PARIS (Reuters) - Surnommé "Abou Issen", Chérif Kouachi, recherché avec son frère Saïd après la fusillade à Charlie Hebdo, est un suspect bien connu des services antiterroristes français pour son implication dans la filière djihadiste dite "des Buttes Chaumont".
Quelques heures après la tuerie qui a fait 12 morts et suscité une vague d'émotion, un avis de recherche a été diffusé mercredi soir avec les noms et les photos des deux hommes, âgés respectivement de 32 et 34 ans, habitant le XIXe arrondissement de Paris et "susceptibles d'être armés et dangereux".
Les soupçons des enquêteurs se sont portés sur la fratrie après la découverte de la carte d'identité d'un des deux hommes dans la Citroën C3 qu'ils ont abandonnée dans leur fuite près de la porte de Pantin à Paris, selon une source policière.
Après la mort de ses deux parents immigrés d’Algérie et une enfance passée en foyer à Rennes, où il passe son brevet d'éducateur sportif, le plus jeune des frères, Chérif Kouachi, s'installe à Paris avec son frère Saïd Kouachi et travaille comme livreur de pizzas, raconte Libération.
Au début des années 2000, les deux frères fréquentent la mosquée Adda'wa située dans le quartier de Stalingrad à proximité des Buttes Chaumont, dans le XIXe arrondissement, et dirigée par le prédicateur Farid Benyettou.
Accusé d'être à la tête d'une filière de recrutement et d'acheminement de djihadistes pour la branche irakienne d'Al Qaïda, ce dernier sera condamné à six ans de prison ferme à l'issue du procès en mai 2008.
"Farid Benyettou apportait à ces jeunes un soutien religieux et idéologique pour conforter leur désir de partir", dit à Reuters Me Christophe Grignard, qui était son avocat à l'époque.
Interpellé en janvier 2005 alors qu'il s'apprêtait à prendre l'avion pour la Syrie afin de se battre en Irak aux côtés des insurgés islamistes, Chérif Kouachi est lui condamné le 14 mai 2008 à trois ans de prison, dont 18 mois avec sursis.
"Plus le départ approchait, plus je voulais revenir en arrière.
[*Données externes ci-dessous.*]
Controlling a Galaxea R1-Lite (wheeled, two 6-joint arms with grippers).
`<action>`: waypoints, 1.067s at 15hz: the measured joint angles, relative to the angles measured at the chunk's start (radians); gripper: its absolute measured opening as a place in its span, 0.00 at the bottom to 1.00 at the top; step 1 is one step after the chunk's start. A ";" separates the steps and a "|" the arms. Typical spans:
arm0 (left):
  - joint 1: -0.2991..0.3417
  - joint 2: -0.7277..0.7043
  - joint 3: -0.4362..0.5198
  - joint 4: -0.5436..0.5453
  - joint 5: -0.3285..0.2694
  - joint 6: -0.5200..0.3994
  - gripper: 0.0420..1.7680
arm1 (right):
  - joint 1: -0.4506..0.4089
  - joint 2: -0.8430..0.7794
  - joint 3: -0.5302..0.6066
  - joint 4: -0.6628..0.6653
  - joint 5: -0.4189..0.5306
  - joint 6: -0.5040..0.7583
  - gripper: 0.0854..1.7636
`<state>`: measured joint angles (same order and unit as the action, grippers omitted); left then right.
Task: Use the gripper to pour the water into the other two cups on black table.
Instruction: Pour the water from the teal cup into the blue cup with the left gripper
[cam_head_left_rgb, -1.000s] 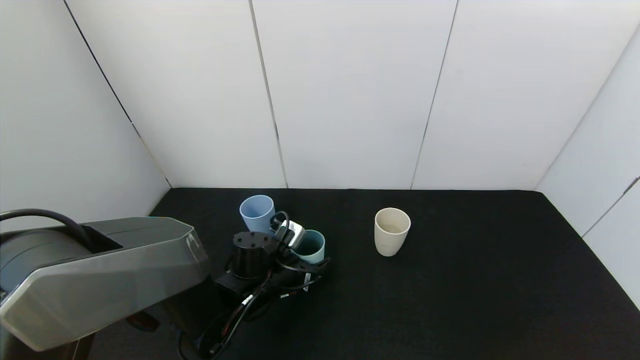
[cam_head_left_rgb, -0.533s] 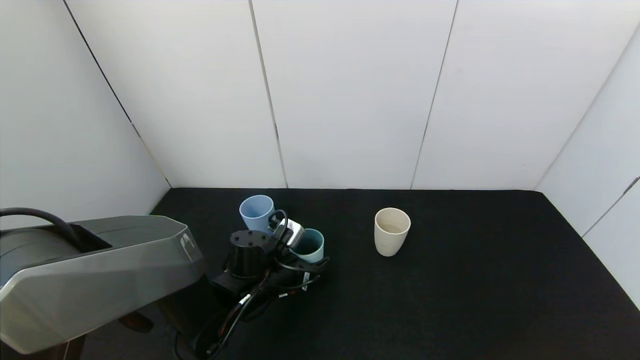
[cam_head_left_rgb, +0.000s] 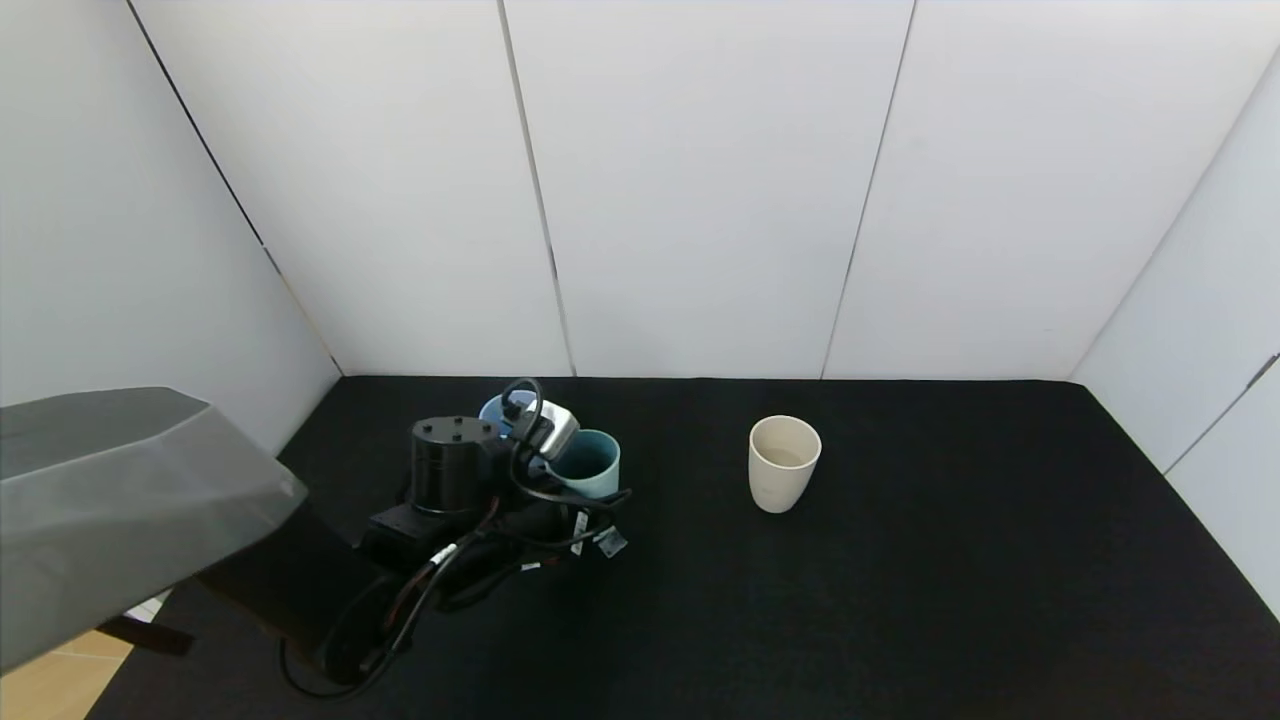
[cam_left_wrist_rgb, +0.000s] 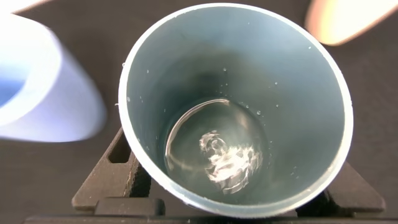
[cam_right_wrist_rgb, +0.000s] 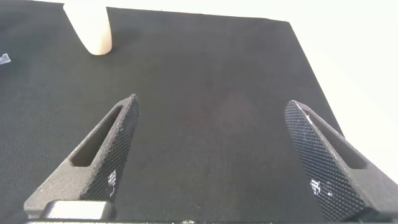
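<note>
My left gripper (cam_head_left_rgb: 572, 490) is shut on the teal-green tumbler (cam_head_left_rgb: 588, 462), holding it upright at the left of the black table (cam_head_left_rgb: 900, 600). In the left wrist view the tumbler (cam_left_wrist_rgb: 186, 74) fills the frame, with a little water (cam_left_wrist_rgb: 217, 155) at its bottom and a finger (cam_left_wrist_rgb: 112, 180) on either side. The light blue cup (cam_head_left_rgb: 492, 407) stands right behind the gripper, mostly hidden; it also shows in the left wrist view (cam_left_wrist_rgb: 43, 87). The cream cup (cam_head_left_rgb: 783, 463) stands apart to the right. My right gripper (cam_right_wrist_rgb: 211, 102) is open and empty, low over the table.
White wall panels (cam_head_left_rgb: 700, 200) close the table at the back and both sides. My left arm's grey casing (cam_head_left_rgb: 120, 500) fills the near left corner. A small clear scrap (cam_right_wrist_rgb: 4, 58) lies near the cream cup (cam_right_wrist_rgb: 90, 28) in the right wrist view.
My left gripper has moved left and back with the teal-green tumbler, now close against the light blue cup and covering most of it. The cream cup has not moved.
</note>
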<state>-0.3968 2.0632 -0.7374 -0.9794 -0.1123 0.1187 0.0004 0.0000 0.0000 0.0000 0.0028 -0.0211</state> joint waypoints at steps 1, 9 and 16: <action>0.021 -0.029 -0.012 0.037 -0.003 0.011 0.67 | 0.000 0.000 0.000 0.000 0.000 0.000 0.97; 0.168 -0.151 -0.155 0.270 -0.013 0.115 0.67 | 0.000 0.000 0.000 0.000 0.000 0.000 0.97; 0.313 -0.159 -0.298 0.432 -0.056 0.184 0.67 | 0.000 0.000 0.000 0.000 0.000 0.000 0.97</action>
<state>-0.0840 1.9045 -1.0351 -0.5474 -0.1687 0.3030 0.0004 0.0000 0.0000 0.0000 0.0032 -0.0206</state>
Mais si je me dégonflais, je risquais de passer pour un lâche", explique-t-il à la barre en 2008.
"Il était soulagé d'avoir été arrêté", raconte son avocat de l'époque, Me Vincent Ollivier, dans le Parisien-Aujourd'hui en France.
"APPRENTI LOSER"
Me Ollivier se souvient d'un "apprenti 'loser', d'un livreur à casquette qui fumait du haschich et livrait des pizzas pour acheter sa drogue. Un gamin paumé qui ne savait pas quoi faire de sa vie et qui, du jour au lendemain, a rencontré des gens qui lui ont donné l'impression d'être important."
Une fois en prison, il apparaît "fermé, il n'était plus dans la discussion. Ce n'était plus le même", selon l'avocat.
Deux ans plus tard, Chérif Kouachi est soupçonné de préparer l'évasion de Smaïn Ait Ali Belkacem, un des cerveaux des attentats en 1995 du RER Musée d'Orsay et Saint-Michel, ce dernier ayant fait huit morts et près de 120 blessés.
Il avait été placé en détention provisoire en mai 2010 avant d'être libéré en octobre de la même année et de bénéficier d'un non-lieu le 26 juillet 2013.
Dans son réquisitoire définitif, publié par Le Point, le procureur écrit: "En dépit de son ancrage avéré dans un islam radical, de son intérêt démontré pour les thèses défendant la légitimité du djihad armé et de ses relations avec plusieurs acteurs du dossier, et malgré une attitude pour le moins non coopérative, il ne résultait pas de l'information judiciaire des éléments démontrant l'implication de Chérif Kouachi dans le projet mené par les autres mis en examen."
Le troisième suspect de la fusillade à Charlie Hebdo s'est présenté de lui-même mercredi soir au commissariat de Charleville-Mézières, dans les Ardennes. Hamyd Mourad, 18 ans, est le beau-frère d'un des frères Kouachi, selon une source judiciaire.
Invité sur RTL jeudi matin, le Premier ministre Manuel Valls a confirmé que les frères Kouachi étaient "connus des services et parce qu'ils étaient connus des services, ils étaient suivis".
"Ces individus étaient sans doute suivis mais il n'existe pas de risque zéro", a-t-il souligné.
Le ministre de l'Intérieur Bernard Cazeneuve a de son côté indiqué, sur Europe 1, qu'il n'y avait aucune procédure judiciaire en cours les visant et qu'il "n'y avait pas d'élément particulier témoignant, les concernant, de l'imminence d'un attentat".